__WORK TASK__
What you return must match the material exactly, with every line present.
::::::::
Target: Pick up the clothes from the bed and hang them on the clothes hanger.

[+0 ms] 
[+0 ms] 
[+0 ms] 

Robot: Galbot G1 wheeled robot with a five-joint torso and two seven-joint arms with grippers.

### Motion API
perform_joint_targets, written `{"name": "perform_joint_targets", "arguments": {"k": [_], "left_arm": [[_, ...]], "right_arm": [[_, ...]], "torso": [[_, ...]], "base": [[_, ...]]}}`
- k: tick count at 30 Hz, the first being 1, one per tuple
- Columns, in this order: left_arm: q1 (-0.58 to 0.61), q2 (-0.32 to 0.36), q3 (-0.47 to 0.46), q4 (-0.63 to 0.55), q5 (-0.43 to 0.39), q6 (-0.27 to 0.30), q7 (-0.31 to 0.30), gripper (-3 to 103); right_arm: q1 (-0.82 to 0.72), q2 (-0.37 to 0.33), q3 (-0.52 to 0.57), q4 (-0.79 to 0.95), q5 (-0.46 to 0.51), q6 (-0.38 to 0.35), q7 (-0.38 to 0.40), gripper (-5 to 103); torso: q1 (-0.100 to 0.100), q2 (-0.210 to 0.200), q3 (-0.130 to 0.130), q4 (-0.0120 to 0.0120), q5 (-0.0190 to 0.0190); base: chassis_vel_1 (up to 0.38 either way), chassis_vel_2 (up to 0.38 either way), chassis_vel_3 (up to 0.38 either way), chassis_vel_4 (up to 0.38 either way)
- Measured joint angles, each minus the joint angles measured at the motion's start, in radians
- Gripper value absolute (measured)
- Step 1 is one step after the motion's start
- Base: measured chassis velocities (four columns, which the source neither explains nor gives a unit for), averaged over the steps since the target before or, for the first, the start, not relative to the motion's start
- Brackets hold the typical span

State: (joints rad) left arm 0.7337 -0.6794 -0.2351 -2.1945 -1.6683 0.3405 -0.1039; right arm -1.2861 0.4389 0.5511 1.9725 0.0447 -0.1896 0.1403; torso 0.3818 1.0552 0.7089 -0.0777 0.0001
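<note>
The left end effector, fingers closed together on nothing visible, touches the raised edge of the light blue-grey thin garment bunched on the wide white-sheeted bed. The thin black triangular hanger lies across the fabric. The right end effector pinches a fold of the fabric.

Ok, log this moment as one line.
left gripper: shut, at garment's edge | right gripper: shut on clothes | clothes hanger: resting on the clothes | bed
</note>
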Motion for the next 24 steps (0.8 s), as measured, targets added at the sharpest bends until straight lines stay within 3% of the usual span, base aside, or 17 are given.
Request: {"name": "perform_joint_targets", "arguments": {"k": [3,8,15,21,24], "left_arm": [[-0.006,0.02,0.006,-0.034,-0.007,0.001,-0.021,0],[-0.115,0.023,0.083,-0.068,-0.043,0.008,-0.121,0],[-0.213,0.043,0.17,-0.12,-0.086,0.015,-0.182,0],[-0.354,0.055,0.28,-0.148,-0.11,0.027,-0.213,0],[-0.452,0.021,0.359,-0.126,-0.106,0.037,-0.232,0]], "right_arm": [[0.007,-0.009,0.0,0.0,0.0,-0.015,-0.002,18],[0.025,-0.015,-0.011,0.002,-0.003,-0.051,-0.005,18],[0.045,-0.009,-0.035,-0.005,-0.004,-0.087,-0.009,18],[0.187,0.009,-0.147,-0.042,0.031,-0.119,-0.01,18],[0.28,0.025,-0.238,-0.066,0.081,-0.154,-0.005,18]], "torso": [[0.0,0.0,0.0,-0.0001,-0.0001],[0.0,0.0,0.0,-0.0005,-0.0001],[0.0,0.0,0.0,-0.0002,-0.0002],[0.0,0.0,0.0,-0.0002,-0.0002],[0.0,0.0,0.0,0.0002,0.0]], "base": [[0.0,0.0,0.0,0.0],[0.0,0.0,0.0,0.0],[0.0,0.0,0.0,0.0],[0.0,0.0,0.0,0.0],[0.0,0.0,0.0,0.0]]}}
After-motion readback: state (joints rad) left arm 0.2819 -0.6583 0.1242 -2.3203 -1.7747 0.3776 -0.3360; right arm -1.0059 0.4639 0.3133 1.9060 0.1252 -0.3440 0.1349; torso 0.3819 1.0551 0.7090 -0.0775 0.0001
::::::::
__SOLUTION TO THIS EXERCISE__
Target: Pick up the clothes from the bed and hang them on the clothes hanger.

[+0 ms] 
[+0 ms] 
[+0 ms] 

Robot: Galbot G1 wheeled robot with a five-joint torso and two seven-joint arms with grippers.

### Motion API
perform_joint_targets, written `{"name": "perform_joint_targets", "arguments": {"k": [_], "left_arm": [[_, ...]], "right_arm": [[_, ...]], "torso": [[_, ...]], "base": [[_, ...]]}}`
- k: tick count at 30 Hz, the first being 1, one per tuple
- Columns, in this order: left_arm: q1 (-0.58 to 0.61), q2 (-0.32 to 0.36), q3 (-0.47 to 0.46), q4 (-0.63 to 0.55), q5 (-0.43 to 0.39), q6 (-0.27 to 0.30), q7 (-0.31 to 0.30), gripper (-3 to 103); right_arm: q1 (-0.82 to 0.72), q2 (-0.37 to 0.33), q3 (-0.52 to 0.57), q4 (-0.79 to 0.95), q5 (-0.46 to 0.51), q6 (-0.38 to 0.35), q7 (-0.38 to 0.40), gripper (-5 to 103); torso: q1 (-0.100 to 0.100), q2 (-0.210 to 0.200), q3 (-0.130 to 0.130), q4 (-0.0120 to 0.0120), q5 (-0.0190 to 0.0190); base: chassis_vel_1 (up to 0.38 either way), chassis_vel_2 (up to 0.38 either way), chassis_vel_3 (up to 0.38 either way), chassis_vel_4 (up to 0.38 either way)
- Measured joint angles, each minus the joint angles measured at the motion's start, in radians
- Gripper value absolute (measured)
- Step 1 is one step after the motion's start
- Base: measured chassis velocities (four columns, which the source neither explains nor gives a unit for), averaged over the steps since the target before or, for the first, the start, not relative to the motion's start
- Brackets hold the typical span

State: (joints rad) left arm 0.7337 -0.6794 -0.2351 -2.1945 -1.6683 0.3405 -0.1039; right arm -1.2861 0.4389 0.5511 1.9725 0.0447 -0.1896 0.1403; torso 0.3818 1.0552 0.7089 -0.0777 0.0001
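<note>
The left end effector, fingers closed together on nothing visible, touches the raised edge of the light blue-grey thin garment bunched on the wide white-sheeted bed. The thin black triangular hanger lies across the fabric. The right end effector pinches a fold of the fabric.

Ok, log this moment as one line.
left gripper: shut, at garment's edge | right gripper: shut on clothes | clothes hanger: resting on the clothes | bed
</note>
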Motion for the next 24 steps (0.8 s), as measured, targets added at the sharpest bends until straight lines stay within 3% of the usual span, base aside, or 17 are given.
Request: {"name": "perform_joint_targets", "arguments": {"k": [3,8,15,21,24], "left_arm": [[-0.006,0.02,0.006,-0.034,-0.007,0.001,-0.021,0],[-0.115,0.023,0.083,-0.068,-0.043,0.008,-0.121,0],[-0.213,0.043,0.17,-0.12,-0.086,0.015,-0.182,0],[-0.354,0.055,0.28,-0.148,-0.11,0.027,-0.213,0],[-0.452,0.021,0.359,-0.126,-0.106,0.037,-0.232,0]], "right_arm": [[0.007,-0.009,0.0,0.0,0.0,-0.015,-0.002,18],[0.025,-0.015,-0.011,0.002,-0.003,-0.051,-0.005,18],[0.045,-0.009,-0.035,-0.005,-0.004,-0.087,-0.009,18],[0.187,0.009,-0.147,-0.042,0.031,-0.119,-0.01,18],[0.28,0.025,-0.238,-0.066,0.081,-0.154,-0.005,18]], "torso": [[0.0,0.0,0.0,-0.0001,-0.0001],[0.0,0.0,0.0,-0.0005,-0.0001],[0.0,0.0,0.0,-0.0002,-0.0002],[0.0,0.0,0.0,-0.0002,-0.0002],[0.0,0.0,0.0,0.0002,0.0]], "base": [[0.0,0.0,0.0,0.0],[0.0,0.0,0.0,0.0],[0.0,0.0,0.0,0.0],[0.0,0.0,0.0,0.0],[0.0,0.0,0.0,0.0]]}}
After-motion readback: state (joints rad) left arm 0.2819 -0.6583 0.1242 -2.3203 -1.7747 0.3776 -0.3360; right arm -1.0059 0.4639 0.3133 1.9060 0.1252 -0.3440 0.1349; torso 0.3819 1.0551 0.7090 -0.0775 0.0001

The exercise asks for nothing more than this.